La voix chaude et profonde du violoncelle de Chloé Dominguez a ensuite résonné du balcon, prolongement presque organique des frémissements entendus juste avant, nous plongeant dans l'univers modal de Vez d'Ana Sokolovic, un travail d'orfèvre sur les répétitions, les broderies de notes, les écarts mélodiques et les rythmes irréguliers, pourtant organiques, qui s'abreuve aux sources de la musique traditionnelle des Balkans, mais qui par moments m'a aussi donné l'impression d'effectuer des détours par l'Afrique du Nord et l'Espagne, patrie du flamenco.

AS8 Earthrise d'Edward Top permettait le mariage entre l'ensemble de flûtes et le violoncelle solo de Mariève Bock (qui avait collaboré avec Alizé également l'année dernière). Le lyrisme naturel de l'instrument à cordes devient complément idéal aux sonorités plus aériennes. Si l’œuvre semble d'abord se décliner comme concertante, le violoncelle finit par se fondre dans la masse sonore (notamment grâce à un travail sur les harmoniques). Les mouvements chromatiques ascendants et descendants, gestes de plus en plus larges, particulièrement efficaces, s'opposent ici à une structure d'harmoniques presque statiques, rappelant les paysages lunaires évoqués dans certains des textes.
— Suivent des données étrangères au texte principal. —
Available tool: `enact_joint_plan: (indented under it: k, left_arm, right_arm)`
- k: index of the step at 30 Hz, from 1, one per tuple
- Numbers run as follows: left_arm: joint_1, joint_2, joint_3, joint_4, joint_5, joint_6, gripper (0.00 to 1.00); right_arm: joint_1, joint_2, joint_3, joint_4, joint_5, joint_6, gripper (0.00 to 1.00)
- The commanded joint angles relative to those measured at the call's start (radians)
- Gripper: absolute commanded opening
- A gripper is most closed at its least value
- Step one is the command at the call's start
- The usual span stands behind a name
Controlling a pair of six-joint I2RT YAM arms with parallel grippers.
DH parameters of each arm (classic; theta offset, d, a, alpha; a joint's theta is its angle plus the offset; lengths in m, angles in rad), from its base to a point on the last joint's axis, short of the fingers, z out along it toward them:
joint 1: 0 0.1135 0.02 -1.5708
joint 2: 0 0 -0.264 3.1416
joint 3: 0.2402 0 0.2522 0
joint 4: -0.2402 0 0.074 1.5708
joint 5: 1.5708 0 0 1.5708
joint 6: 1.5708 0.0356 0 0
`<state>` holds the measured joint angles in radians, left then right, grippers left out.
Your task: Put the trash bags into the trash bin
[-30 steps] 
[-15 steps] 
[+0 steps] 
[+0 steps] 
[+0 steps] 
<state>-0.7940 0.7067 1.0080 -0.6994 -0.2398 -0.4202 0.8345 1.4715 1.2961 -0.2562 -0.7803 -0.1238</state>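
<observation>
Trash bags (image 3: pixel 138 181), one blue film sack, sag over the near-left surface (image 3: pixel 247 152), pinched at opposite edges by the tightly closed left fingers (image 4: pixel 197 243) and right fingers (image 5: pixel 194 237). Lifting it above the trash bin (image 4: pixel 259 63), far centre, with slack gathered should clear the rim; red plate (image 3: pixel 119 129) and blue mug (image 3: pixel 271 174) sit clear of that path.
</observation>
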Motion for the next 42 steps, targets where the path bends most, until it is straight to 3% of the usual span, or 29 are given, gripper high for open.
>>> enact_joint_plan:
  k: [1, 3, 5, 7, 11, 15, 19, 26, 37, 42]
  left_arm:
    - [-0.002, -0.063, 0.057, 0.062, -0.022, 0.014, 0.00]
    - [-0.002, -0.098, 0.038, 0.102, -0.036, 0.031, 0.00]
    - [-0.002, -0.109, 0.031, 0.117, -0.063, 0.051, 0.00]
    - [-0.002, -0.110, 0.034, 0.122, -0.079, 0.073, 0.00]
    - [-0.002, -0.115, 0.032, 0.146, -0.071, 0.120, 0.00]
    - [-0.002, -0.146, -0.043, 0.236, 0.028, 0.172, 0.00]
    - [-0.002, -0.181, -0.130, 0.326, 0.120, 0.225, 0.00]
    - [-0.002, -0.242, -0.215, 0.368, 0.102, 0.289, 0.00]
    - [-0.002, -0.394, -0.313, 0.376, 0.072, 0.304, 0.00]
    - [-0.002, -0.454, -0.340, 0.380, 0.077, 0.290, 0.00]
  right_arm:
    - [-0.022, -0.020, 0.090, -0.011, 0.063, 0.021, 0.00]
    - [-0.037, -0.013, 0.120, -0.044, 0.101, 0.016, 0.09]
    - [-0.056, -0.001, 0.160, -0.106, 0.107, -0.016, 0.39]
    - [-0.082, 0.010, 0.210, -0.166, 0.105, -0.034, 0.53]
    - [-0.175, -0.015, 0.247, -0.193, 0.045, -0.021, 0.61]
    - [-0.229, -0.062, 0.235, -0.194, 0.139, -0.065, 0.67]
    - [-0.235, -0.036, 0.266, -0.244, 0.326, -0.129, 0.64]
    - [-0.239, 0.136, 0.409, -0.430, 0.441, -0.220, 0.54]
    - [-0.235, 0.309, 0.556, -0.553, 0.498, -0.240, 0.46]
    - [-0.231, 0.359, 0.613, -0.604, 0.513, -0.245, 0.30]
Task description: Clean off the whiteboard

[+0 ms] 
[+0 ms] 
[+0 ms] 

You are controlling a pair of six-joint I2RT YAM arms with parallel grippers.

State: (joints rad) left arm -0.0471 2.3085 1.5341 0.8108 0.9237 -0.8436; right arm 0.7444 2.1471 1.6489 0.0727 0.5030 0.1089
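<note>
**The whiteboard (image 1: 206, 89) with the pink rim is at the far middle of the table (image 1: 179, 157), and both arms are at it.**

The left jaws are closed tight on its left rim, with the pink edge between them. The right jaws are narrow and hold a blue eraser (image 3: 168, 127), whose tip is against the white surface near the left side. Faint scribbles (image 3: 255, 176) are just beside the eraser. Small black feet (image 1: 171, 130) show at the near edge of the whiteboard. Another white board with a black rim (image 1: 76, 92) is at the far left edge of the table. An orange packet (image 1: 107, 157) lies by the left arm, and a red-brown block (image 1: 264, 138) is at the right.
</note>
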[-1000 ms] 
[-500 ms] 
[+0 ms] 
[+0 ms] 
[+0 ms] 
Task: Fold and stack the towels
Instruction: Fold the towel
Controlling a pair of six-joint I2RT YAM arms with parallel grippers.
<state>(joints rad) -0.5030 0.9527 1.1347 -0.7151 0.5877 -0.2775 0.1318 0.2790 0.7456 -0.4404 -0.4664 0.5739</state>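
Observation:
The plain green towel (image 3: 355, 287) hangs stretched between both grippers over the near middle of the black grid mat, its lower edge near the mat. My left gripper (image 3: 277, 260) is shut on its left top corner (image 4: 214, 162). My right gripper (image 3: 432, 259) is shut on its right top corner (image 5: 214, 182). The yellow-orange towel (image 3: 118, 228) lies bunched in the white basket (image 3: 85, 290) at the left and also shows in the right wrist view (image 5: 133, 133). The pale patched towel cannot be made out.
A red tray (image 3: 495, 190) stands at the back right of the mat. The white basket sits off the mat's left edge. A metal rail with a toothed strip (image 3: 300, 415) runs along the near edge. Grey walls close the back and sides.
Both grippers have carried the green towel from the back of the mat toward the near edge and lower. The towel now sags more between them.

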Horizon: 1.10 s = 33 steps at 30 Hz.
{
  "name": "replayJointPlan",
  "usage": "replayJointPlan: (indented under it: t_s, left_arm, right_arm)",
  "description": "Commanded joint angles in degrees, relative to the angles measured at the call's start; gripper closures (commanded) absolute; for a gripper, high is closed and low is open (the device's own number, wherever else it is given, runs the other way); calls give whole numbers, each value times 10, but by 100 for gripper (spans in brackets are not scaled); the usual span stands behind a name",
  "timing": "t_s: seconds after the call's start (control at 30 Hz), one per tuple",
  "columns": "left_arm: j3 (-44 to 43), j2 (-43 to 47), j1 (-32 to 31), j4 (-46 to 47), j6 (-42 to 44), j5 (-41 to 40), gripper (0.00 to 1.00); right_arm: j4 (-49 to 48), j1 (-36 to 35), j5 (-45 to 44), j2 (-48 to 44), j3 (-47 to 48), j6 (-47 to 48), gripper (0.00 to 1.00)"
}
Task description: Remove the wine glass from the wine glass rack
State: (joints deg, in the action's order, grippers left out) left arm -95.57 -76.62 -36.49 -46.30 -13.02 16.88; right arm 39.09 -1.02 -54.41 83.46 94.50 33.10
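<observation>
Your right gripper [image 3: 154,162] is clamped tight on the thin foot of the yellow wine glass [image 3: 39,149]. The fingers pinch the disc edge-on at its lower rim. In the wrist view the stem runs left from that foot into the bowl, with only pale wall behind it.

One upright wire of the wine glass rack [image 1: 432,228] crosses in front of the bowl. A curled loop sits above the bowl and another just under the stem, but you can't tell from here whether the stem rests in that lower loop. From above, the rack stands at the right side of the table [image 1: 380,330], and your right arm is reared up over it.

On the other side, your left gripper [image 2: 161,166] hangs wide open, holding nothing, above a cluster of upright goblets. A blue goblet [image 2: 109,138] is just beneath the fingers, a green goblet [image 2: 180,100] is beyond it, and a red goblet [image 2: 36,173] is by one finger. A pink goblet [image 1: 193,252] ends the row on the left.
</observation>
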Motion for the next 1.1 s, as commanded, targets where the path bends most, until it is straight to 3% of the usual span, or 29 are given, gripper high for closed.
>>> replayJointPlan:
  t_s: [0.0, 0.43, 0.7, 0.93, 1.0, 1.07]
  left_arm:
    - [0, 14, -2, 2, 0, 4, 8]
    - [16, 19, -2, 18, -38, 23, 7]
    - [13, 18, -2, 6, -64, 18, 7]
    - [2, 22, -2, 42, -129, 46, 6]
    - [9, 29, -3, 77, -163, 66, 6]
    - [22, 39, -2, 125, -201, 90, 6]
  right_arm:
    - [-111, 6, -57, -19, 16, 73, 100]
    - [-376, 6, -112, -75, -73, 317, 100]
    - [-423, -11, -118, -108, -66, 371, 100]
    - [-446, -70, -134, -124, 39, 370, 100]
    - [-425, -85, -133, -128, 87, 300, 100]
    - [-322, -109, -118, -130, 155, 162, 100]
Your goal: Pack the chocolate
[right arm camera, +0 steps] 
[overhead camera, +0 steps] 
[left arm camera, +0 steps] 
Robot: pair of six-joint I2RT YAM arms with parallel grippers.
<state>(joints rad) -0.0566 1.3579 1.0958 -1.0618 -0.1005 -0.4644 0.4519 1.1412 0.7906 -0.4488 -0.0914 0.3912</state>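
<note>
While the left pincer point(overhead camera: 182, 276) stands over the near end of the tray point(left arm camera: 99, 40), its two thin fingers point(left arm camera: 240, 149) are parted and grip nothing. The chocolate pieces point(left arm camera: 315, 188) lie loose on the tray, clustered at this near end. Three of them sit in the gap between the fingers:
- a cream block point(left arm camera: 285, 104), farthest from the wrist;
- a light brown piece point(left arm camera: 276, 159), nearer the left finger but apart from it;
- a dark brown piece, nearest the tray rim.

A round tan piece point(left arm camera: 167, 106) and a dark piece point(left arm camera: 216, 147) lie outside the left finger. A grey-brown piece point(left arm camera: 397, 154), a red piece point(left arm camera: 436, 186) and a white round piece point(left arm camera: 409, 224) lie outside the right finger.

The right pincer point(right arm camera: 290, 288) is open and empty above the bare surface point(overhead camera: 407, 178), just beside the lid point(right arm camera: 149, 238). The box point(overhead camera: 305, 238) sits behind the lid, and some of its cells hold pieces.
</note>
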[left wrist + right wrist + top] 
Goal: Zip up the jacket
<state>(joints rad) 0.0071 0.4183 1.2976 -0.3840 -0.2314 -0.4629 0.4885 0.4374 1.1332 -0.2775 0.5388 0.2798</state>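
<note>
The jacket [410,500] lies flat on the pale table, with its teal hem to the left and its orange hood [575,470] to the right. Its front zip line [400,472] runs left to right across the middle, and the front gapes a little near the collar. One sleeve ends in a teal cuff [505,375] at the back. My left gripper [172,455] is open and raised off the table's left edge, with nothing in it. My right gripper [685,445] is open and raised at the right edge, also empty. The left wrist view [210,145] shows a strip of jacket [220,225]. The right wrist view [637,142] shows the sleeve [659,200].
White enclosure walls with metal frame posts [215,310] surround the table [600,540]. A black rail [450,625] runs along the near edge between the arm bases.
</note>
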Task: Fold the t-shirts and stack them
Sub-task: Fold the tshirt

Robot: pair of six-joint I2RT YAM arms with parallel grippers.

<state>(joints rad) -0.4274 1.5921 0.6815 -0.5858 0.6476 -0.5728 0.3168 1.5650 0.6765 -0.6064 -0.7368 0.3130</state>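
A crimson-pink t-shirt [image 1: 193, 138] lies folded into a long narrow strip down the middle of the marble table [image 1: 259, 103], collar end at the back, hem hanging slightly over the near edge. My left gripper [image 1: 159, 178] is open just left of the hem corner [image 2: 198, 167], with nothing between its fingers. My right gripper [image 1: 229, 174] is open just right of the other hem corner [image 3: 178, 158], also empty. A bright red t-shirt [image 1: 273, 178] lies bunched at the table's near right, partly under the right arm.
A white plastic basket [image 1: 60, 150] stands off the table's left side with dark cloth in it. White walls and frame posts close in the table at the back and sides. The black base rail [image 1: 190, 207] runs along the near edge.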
Ceux-ci (une transcription des communications radio d’AS8 Earthrise), heureusement fournis, se sont révélés malheureusement impossibles à décrypter, les flûtes agissant plus comme caisses de diffusion que de résonance. Peut-être eut-il fallu qu'ils soient énoncés forte plutôt que mezzo piano?

L'acoustique ou la petitesse de la salle ont malheureusement transformé l'écoute de Salamander de Jocelyn Morlock en expérience à l'extrême limite du seuil de la douleur, le duel de piccolos dans le suraigu faisant de nombreuses victimes. Difficile d'apprécier la superposition des textures et d'imaginer l'habitat naturel de la salamandre quand chaque surenchère nous force à nous boucher l'oreille gauche du doigt.

Rivières et marées d'Éric Champagne, pour ensemble de flûtes, violoncelle et chœur de 14 flûtes spatialisé (pupitres tenus par de jeunes interprètes), un hommage au travail de l'artiste de land-art Andy Goldsworthy, clôturait le programme. Si Goldsworthy prend des photographies de ses installations pour en garder la trace en raison de leur nature éphémère, on peut concevoir la partition de Champagne comme servant de témoin à une série d'instants, jamais figés, autant de fluctuations d'intentions qui émeuvent souvent. Soulignons ici la délicatesse et la subtilité avec lesquelles le flûtiste basse Daniel Harnois a rendu l’œuvre, la complicité établie entre celui-ci et Mariève Bock (jouant même à un moment d'un carillon éolien de bois, intéressant détournement de l'essence même de son instrument), la spatialisation réussie (qui aurait donné envie de pouvoir se déplacer dans la salle) et la clarté de la transmission de la forme en arche qui sous-tend le tout.